António Costa defende que as "perseguições" não terminaram. Aquilo com que Aristides de Sousa Mendes foi confrontado não acabou, diz o primeiro-ministro, que considera que o que está em causa hoje em dia é exatamente o mesmo: a proteção da vida e dignidade humana.

O primeiro-ministro defendeu esta terça-feira que os valores do antigo cônsul português Aristides de Sousa Mendes devem ser lembrados e servir de inspiração para a atualidade, porque "as perseguições não acabaram com a Segunda Guerra Mundial".

António Costa falava aos jornalistas no final da cerimónia de concessão de honras de Panteão Nacional ao antigo cônsul português em Bordéus, que salvou milhares de judeus e outros refugiados do regime nazi durante a Segunda Guerra Mundial, que decorreu em Lisboa .

"As perseguições não acabaram com a Segunda Guerra Mundial, nem a necessidade de assegurar proteção internacional terminou com aquele período", apontou.

Costa disse ainda que, "infelizmente, a História tem demonstrado que aquilo com que Aristides de Sousa Mendes foi confrontado continua a ser uma realidade de hoje e, por isso, é muito importante que estes valores sejam lembrados".

"Que estes valores sejam lembrados por homenagem devida aos atos que foram praticados no devido tempo, mas também como inspiração para aquilo que temos que continuar a fazer e para manter bem vivos estes valores", acrescentou.

O primeiro-ministro disse ainda que hoje se vivem "novas realidades", mas que no fundo o que está em causa "é exatamente o mesmo: a proteção da dignidade da vida humana, a proteção das vidas, daqueles que buscam salvação".

Nascido em 19 de julho de 1885, na aldeia de Cabanas de Viriato, concelho do Carregal do Sal, Viseu, Aristides de Sousa Mendes morreu em abril de 1954, no Hospital Franciscano para os Pobres, em Lisboa.

Pouco antes do início da Segunda Guerra Mundial, Aristides assume funções como cônsul em Bordéus, França, onde viria a desobedecer às ordens vindas do Governo português liderado por António de Oliveira Salazar. Em 1939, Portugal emitiu uma diretiva apelidada de "Circular 14", que condicionava a emissão de vistos aos refugiados por diplomatas portugueses, sem autorização prévia.

Aristides de Sousa Mendes salvou milhares de judeus e outros refugiados do regime nazi, emitindo vistos à revelia das ordens da ditadura - a maioria entre 12 e 23 de junho de 1940 - o que lhe valeu mais tarde a expulsão da carreira diplomática, acabando por morrer na miséria.

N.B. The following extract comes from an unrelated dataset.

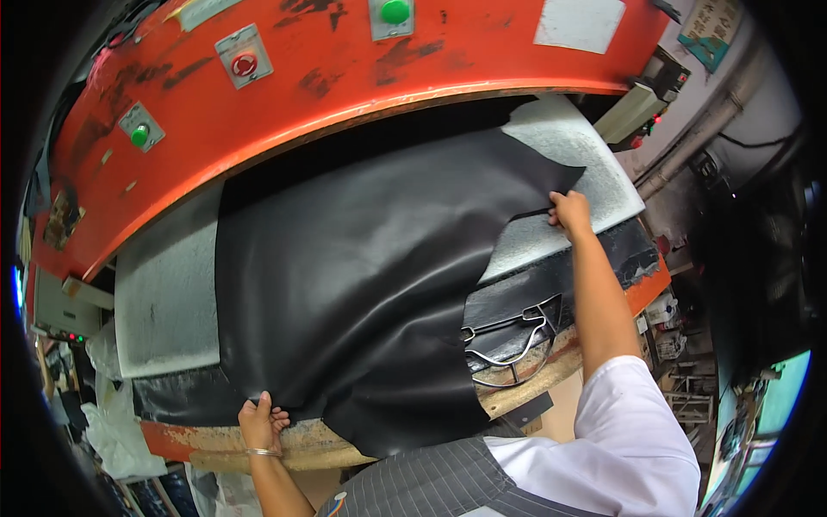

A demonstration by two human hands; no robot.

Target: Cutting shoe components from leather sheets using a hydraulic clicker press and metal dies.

Em 1966, o Memorial do Holocausto, em Jerusalém, prestou-lhe homenagem, atribuindo-lhe o título de 'Justo entre as Nações'.

Em Portugal, em abril de 1988, a Assembleia da República decretou, por unanimidade, a reintegração, a título póstumo, na carreira diplomática do ex-cônsul em Bordéus, reconhecendo-se também o direito a indemnização reparadora aos herdeiros diretos.

Aristides foi também condecorado, a título póstumo, em 1986, com o grau de Oficial da Ordem da Liberdade e, em 1995, com a Grã-Cruz da Ordem de Cristo, ambas pelo Presidente Mário Soares e mais recentemente em 2016, com a Grã-Cruz da Ordem da Liberdade, por Marcelo Rebelo de Sousa.

O processo de concessão de honras de Panteão Nacional a Aristides, foi aprovado na Assembleia da República em julho de 2020 na sequência de um projeto de resolução proposto pela deputada não inscrita Joacine Katar Moreira - na altura ainda deputada do partido Livre.